Non è mancata una domanda sul caro petrolio e Bush non si è fatto pregare partendo all’attacco della politica economica dei democratici con l’intento di dare una mano a McCain nella corsa alla Casa Bianca con Obama. Bush ha infatti risposto che almeno per gli Stati Uniti la soluzione passa dall’indipendenza nell’approvvigionamento energetico. “I leader democratici – ha precisato – hanno impedito le esplorazioni alla ricerca di petrolio e ora il popolo americano ne subisce le conseguenze”.
Poi c’è stato il capitolo elettorale statunitense, abilmente sollecitato da una giornalista americana. Berlusconi, dopo una doverosa precisazione sulla non ingerenza di un premier italiano negli affari di politica interna degli altri paesi, non ha di certo nascosto le proprie simpatie per il candidato repubblicano John McCain. Per addolcire la pillola poco politically correct l’ha poi messa così: “In realtà io spero vinca McCain anche perché è un mese più vecchio di me e almeno nei G8 non sarei quello più anziano, visto che lui è nato il 29 agosto e io il 29 settembre del 1936”.
Infine, per quanto riguarda le missioni all’estero la sintonia tra i due B è stata “totale”. Un triplo “sì” a tutte le richieste dell’alleato americano. Sì, dunque, all’invio di più uomini in Iraq per fare l’addestramento della polizia locale. Sì alla revisione dei “caveat”, limiti e mansioni delle nostre truppe in Afghanistan, che d’ora in avanti saranno “più flessibili” nell’impiego e un sì anche alla presenza di truppe italiane dove sarà necessario, dal Kosovo al Libano.
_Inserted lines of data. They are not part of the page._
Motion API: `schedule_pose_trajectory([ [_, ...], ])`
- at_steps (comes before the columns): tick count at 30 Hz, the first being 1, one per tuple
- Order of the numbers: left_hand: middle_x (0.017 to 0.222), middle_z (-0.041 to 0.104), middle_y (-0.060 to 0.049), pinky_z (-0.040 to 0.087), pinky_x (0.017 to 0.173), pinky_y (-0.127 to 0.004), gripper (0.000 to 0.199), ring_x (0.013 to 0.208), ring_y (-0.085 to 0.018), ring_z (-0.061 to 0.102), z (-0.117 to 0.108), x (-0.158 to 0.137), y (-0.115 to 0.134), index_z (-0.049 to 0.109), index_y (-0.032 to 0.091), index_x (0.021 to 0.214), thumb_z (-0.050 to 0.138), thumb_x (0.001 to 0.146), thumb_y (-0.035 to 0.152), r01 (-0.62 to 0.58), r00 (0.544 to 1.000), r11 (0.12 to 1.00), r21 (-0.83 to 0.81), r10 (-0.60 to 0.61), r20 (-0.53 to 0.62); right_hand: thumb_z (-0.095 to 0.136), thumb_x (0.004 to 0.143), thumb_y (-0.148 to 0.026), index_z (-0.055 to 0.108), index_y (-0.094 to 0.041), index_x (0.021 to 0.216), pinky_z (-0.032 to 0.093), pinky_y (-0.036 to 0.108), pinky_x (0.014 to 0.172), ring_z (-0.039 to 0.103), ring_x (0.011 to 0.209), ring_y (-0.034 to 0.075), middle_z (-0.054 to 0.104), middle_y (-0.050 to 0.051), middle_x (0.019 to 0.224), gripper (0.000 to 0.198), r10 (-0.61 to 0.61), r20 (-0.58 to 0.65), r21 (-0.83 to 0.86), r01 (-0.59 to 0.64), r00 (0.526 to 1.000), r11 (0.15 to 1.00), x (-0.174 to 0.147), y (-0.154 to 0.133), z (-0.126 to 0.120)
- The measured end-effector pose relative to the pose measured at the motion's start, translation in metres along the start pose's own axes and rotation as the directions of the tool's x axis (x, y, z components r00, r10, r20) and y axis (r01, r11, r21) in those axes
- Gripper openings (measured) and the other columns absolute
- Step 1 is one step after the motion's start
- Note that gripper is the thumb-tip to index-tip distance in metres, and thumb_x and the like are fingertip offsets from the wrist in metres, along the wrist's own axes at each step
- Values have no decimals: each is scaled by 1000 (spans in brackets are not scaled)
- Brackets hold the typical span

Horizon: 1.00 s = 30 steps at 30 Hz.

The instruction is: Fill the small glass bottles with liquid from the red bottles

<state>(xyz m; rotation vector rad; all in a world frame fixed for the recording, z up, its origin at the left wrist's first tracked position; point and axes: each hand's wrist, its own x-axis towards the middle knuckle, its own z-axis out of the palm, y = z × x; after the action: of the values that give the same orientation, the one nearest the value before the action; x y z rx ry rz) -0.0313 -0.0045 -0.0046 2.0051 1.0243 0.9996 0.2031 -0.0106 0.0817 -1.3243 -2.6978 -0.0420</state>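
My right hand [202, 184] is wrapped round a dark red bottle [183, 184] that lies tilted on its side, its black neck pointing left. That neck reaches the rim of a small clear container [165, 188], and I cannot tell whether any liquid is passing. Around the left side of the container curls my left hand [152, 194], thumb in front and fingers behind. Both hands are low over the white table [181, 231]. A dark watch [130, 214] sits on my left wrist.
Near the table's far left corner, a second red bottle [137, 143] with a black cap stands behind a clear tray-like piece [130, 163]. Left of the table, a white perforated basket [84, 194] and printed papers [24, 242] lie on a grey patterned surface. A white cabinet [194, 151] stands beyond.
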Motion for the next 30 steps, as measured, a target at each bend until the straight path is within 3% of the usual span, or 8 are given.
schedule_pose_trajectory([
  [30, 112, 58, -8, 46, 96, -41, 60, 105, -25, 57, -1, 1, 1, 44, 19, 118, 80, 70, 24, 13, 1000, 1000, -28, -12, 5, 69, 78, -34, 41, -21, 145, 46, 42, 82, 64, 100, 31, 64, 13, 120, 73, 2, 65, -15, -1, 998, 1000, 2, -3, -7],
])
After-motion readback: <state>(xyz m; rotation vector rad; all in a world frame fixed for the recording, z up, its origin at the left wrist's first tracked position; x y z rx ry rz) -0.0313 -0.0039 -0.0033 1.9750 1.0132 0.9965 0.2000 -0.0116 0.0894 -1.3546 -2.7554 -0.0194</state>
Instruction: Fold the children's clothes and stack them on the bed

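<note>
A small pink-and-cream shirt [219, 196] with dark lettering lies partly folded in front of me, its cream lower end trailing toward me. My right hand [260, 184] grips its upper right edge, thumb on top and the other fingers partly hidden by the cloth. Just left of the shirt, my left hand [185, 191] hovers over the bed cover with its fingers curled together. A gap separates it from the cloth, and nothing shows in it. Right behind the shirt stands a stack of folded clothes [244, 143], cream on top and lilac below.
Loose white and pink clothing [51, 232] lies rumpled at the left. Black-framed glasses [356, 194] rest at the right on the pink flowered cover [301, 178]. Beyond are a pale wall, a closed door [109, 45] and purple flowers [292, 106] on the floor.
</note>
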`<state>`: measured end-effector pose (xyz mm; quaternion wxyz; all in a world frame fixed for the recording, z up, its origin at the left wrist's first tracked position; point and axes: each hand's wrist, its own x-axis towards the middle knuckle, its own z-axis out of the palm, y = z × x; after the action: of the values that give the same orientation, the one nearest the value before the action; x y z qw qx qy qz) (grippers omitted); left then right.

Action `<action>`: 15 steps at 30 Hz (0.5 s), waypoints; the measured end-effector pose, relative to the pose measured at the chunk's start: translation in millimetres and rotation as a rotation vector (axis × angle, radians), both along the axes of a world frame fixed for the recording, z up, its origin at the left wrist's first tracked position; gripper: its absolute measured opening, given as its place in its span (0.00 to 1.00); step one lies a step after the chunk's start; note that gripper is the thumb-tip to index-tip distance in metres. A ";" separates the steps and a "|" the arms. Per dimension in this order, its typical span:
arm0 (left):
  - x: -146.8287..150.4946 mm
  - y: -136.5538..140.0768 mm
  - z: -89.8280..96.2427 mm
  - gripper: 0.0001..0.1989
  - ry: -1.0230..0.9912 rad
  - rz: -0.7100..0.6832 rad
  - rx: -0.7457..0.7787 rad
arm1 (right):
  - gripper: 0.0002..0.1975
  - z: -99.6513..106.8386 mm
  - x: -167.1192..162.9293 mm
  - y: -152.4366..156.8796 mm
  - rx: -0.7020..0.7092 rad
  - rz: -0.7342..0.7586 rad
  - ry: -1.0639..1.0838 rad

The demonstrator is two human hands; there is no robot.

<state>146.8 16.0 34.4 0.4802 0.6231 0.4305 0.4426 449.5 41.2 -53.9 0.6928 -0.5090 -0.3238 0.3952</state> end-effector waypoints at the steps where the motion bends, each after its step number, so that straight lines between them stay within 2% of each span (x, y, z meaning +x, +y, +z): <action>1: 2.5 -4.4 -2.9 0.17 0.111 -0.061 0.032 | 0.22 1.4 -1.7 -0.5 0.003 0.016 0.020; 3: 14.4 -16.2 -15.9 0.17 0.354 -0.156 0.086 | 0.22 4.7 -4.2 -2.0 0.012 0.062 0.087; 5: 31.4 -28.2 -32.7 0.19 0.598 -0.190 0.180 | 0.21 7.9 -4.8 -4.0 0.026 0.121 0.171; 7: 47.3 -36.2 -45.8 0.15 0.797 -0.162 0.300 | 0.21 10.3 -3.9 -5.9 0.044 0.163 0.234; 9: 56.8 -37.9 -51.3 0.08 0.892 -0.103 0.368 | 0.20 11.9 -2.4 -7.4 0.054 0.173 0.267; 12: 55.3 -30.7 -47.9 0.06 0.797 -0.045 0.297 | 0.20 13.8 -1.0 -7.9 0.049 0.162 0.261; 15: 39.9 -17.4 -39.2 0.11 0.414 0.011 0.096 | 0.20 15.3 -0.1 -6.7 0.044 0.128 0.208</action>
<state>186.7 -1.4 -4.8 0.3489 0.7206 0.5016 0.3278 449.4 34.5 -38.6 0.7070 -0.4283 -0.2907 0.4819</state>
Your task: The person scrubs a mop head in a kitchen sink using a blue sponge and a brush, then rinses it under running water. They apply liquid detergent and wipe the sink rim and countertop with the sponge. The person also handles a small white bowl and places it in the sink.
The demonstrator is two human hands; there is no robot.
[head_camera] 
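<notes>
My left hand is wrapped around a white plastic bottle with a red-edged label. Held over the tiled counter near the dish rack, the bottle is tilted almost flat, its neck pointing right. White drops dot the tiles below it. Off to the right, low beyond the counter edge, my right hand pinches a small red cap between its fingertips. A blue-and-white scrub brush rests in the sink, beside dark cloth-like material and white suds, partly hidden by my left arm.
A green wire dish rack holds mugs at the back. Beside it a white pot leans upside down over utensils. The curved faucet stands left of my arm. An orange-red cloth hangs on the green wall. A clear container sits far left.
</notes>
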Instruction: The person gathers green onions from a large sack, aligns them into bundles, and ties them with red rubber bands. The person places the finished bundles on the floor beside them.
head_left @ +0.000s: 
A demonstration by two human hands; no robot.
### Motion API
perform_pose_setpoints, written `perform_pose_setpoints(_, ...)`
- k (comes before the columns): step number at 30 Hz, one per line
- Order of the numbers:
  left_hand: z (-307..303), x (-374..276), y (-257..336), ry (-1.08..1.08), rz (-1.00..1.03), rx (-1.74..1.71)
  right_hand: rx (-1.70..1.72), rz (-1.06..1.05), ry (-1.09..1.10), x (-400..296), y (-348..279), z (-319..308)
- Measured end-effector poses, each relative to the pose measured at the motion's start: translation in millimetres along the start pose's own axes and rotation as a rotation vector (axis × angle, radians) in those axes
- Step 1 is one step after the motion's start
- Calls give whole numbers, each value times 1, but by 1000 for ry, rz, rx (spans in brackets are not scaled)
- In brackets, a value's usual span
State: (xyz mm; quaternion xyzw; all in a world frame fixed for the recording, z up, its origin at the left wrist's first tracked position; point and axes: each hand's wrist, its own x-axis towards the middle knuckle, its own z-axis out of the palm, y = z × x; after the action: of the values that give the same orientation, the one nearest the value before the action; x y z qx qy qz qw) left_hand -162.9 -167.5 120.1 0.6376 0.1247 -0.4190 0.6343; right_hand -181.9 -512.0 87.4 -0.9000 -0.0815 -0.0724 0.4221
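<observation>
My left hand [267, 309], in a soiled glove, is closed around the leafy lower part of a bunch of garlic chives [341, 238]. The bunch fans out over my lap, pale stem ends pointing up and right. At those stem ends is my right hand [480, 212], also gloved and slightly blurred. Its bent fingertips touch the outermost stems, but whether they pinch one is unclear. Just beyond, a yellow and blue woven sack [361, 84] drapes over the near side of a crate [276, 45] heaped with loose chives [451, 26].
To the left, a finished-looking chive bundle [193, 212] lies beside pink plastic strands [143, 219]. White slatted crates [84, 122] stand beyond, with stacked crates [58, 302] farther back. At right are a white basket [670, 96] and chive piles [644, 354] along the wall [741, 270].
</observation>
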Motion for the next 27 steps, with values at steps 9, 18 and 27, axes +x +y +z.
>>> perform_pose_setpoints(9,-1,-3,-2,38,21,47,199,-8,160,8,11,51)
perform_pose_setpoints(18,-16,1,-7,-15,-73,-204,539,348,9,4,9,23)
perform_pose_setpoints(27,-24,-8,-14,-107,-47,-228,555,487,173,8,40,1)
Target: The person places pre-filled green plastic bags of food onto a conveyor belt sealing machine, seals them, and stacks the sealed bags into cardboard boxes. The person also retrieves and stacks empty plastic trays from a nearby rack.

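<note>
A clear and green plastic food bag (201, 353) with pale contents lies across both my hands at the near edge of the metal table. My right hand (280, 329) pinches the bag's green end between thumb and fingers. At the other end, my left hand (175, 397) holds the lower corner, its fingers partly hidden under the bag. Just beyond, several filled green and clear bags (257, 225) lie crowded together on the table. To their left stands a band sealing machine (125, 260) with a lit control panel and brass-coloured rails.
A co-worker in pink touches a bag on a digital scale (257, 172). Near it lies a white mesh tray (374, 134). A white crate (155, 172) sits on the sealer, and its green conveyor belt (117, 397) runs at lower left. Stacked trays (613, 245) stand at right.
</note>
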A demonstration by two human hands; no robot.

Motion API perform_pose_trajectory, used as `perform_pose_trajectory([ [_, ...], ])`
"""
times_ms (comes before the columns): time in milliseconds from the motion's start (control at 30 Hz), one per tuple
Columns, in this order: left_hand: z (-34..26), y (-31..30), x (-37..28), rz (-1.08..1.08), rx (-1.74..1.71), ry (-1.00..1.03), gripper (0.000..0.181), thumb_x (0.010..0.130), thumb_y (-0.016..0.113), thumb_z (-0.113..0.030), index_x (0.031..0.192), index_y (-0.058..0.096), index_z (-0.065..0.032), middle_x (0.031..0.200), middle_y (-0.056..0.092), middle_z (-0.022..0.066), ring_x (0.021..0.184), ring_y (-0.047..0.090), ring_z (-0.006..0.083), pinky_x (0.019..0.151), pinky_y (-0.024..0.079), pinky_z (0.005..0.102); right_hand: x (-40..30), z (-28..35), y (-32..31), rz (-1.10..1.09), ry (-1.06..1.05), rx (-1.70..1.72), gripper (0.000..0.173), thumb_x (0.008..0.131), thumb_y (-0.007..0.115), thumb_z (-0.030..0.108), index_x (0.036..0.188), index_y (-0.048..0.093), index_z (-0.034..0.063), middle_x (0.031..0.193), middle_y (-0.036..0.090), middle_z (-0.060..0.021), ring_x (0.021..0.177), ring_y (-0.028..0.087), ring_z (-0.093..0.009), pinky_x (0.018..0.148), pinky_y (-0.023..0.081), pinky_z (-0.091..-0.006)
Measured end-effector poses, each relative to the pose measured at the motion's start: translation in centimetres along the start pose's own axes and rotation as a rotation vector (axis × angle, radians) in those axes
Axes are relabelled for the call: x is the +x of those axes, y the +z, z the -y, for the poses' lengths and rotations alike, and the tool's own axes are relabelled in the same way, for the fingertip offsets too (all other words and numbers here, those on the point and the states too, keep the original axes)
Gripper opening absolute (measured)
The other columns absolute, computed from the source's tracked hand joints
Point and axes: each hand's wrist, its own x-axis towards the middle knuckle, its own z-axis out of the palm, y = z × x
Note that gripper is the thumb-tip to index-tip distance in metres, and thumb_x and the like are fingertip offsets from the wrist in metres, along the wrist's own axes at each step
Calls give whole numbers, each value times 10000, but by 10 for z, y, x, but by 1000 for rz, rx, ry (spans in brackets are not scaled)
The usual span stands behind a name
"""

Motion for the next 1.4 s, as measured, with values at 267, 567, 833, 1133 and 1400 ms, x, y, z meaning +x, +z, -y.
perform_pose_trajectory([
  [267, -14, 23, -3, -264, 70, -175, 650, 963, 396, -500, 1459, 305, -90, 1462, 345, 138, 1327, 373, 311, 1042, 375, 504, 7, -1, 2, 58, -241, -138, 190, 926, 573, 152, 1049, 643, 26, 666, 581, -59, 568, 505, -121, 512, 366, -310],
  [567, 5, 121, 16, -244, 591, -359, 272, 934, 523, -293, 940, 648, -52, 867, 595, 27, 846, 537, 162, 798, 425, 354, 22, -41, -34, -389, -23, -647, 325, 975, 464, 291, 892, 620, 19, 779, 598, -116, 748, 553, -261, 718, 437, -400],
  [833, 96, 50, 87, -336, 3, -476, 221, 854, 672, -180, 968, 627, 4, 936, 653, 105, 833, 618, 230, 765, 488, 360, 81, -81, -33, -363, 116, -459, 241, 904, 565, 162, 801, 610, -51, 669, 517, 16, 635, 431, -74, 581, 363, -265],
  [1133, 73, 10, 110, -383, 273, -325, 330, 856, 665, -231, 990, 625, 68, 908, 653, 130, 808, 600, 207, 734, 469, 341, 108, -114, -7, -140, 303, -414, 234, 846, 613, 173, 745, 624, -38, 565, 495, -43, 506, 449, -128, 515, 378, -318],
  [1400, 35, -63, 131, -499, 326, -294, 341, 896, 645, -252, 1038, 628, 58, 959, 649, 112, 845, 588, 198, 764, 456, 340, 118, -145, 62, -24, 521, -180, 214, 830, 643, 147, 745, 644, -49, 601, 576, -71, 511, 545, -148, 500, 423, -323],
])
Alla breve ma intensa conferenza stampa è poi seguita la tradizionale cena stavolta a base di penne tricolori, filetto e gelato. Con Laura Bush che invece ha preferito mangiare in un noto ristorante della “dolce vita” capitolina squagliandosela all’inglese come una vera protagonista della pellicola sulle ormai celebrate “vacanze romane”. Le ultime da presidente per il George W. che ha cambiato il mondo in questo piccolo scorcio del terzo millennio.